### [Exercise requirements]
Copy exactly the lines from the beginning of the data down to and including the line holding "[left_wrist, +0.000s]", without any pictures.

### [Data excerpt]

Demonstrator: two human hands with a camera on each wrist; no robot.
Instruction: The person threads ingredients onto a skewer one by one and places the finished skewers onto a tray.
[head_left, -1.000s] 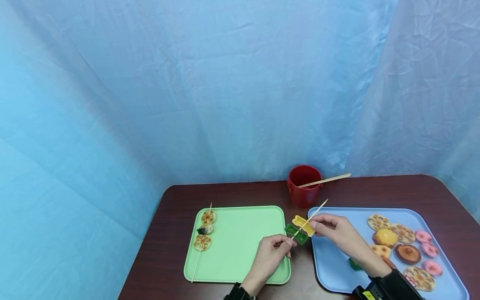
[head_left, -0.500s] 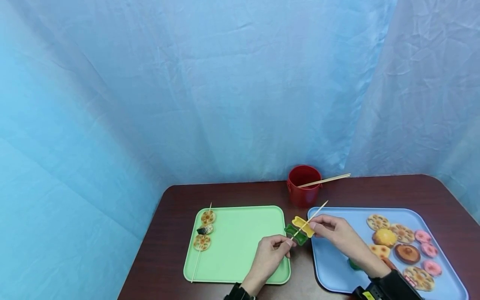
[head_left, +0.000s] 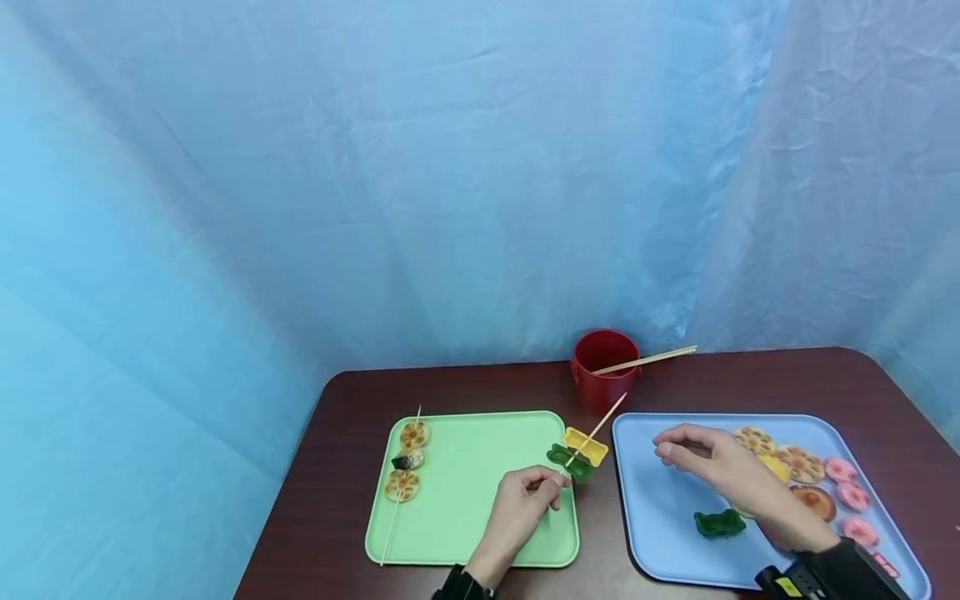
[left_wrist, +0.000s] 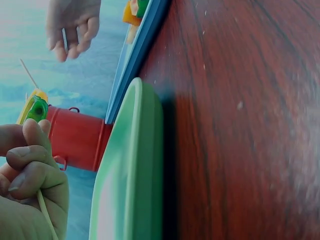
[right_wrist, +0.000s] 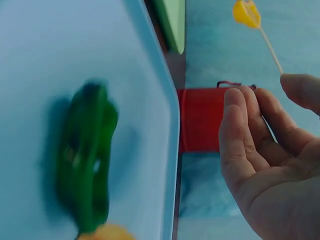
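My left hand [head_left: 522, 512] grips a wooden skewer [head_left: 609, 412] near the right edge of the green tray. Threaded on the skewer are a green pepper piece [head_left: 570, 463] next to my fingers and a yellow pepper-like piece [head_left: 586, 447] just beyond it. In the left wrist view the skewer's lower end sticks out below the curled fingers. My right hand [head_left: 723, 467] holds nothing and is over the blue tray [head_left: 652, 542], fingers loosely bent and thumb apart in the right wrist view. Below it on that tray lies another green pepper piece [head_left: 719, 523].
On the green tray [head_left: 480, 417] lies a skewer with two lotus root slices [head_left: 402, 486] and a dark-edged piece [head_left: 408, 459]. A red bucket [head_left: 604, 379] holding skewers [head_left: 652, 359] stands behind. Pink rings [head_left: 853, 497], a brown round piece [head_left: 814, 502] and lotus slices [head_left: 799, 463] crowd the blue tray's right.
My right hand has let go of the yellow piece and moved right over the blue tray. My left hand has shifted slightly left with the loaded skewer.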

### [Answer to this exercise]
Demonstrator: two human hands with a camera on each wrist; no robot.
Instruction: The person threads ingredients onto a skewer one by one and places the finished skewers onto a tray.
[head_left, -1.000s] 
[head_left, -0.500s] 
[head_left, +0.000s] 
[left_wrist, +0.000s] 

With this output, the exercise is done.